Five images containing German traffic signs were downloaded from the web. These images were cropped and resized to 32x32 pixels and then loaded using OpenCV and normalised.
The model achieved 100% validation accuracy. The predictions were as follows.
Image 0: Children crossing
Image 1: Slippery road
Image 2: Go straight or left
Image 3: Priority road
Image 4: Right-of-way at the next intersection
Validation Accuracy = 1.000
Finally the top five softmax probabilities were printed.
Probabilities
[[ 1.00000000e+00 1.92169747e-09 4.02971683e-22 8.78265604e-23 1.16356194e-29]
[ 1.00000000e+00 0.00000000e+00 0.00000000e+00 0.00000000e+00 0.00000000e+00]
[ 1.00000000e+00 1.01680692e-21 9.69769272e-24 2.35175907e-30 7.10347746e-34]

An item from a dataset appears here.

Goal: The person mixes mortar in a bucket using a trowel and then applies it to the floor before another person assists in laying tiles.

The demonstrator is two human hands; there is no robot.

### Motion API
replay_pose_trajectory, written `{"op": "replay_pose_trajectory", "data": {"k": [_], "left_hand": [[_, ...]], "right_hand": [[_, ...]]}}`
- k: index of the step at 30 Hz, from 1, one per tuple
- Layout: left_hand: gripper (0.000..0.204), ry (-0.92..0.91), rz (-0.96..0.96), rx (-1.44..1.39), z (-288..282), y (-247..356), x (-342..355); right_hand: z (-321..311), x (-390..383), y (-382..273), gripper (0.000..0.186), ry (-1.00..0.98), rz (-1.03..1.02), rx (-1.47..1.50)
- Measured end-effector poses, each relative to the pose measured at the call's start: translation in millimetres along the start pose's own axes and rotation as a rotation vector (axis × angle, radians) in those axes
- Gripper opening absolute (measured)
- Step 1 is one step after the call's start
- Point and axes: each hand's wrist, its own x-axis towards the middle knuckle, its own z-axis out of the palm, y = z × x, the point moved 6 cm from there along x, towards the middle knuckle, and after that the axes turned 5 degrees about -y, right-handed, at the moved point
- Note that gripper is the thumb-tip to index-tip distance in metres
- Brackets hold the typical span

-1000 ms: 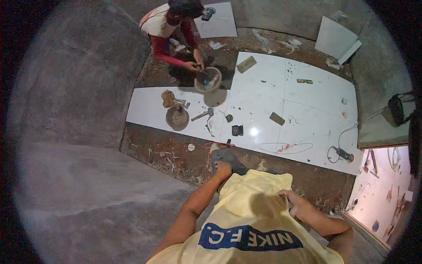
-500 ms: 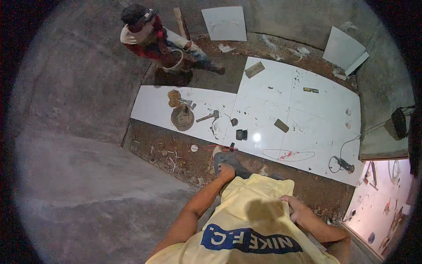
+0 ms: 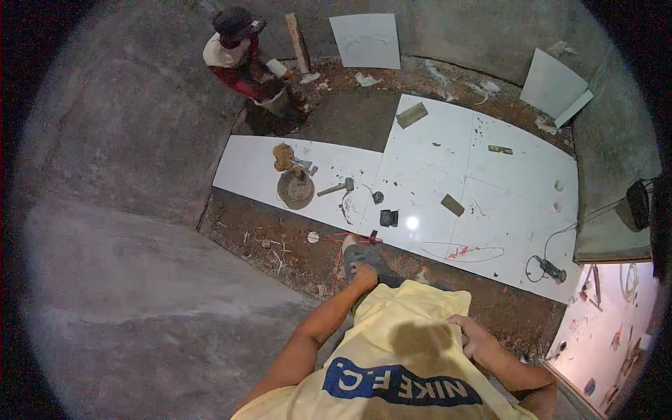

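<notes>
The left hand (image 3: 364,274) is lowered at the near edge of the white tiled floor (image 3: 490,189), just beside a dark shoe (image 3: 367,257); whether its fingers are closed cannot be told. The right hand (image 3: 472,338) is clamped on the yellow shirt (image 3: 413,336), whose hem is best held clear. A mortar-caked pan (image 3: 295,189) lies well beyond.

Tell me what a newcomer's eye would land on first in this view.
First, the large glossy white floor tiles laid across the bare dirt, strewn with small tools such as a hammer and a round mortar pan. Next, the yellow shirt at the bottom, with the left hand reaching down toward the dirt and the right hand resting on the shirt. At the top left, a co-worker in a red-and-white top crouches by the wall.
</notes>
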Motion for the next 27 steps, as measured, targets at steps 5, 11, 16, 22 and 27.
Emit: {"op": "replay_pose_trajectory", "data": {"k": [5, 11, 16, 22, 27], "left_hand": [[0.051, 0.236, -0.166, 0.003, 55.5, -32.1, 15.0], [0.045, -0.131, -0.025, -0.064, 4.5, -3.8, 3.4], [0.044, -0.023, -0.081, -0.099, 18.6, -14.5, 2.9], [0.038, 0.132, -0.217, -0.044, 30.4, -22.9, 5.4], [0.042, -0.022, -0.013, -0.059, -2.9, -10.6, -12.1]], "right_hand": [[24.4, -3.4, -9.5, 0.021, -0.064, -0.039, -0.132], [49.1, -40.3, -13.7, 0.023, 0.011, 0.129, 0.159], [52.3, -39.5, -12.5, 0.023, 0.001, 0.155, 0.089], [50.4, -35.4, -14.4, 0.029, -0.111, 0.093, 0.032], [35.0, -16.8, -9.2, 0.024, -0.123, 0.086, 0.100]]}}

[ 1.00000000e+00 0.00000000e+00 0.00000000e+00 0.00000000e+00 0.00000000e+00]
[ 1.00000000e+00 6.48320714e-18 1.85014703e-37 0.00000000e+00 0.00000000e+00]]
Predictions
[[28 29 5 24 1]
[23 0 1 2 3]
[37 39 40 4 35]
[12 0 1 2 3]
[11 30 18 0 1]]
A convoluted neural network was created using a LeNet architecture to successfully classify German traffic signs. To improve the model and reduce overfitting the data could be augmented to increase the number of training samples.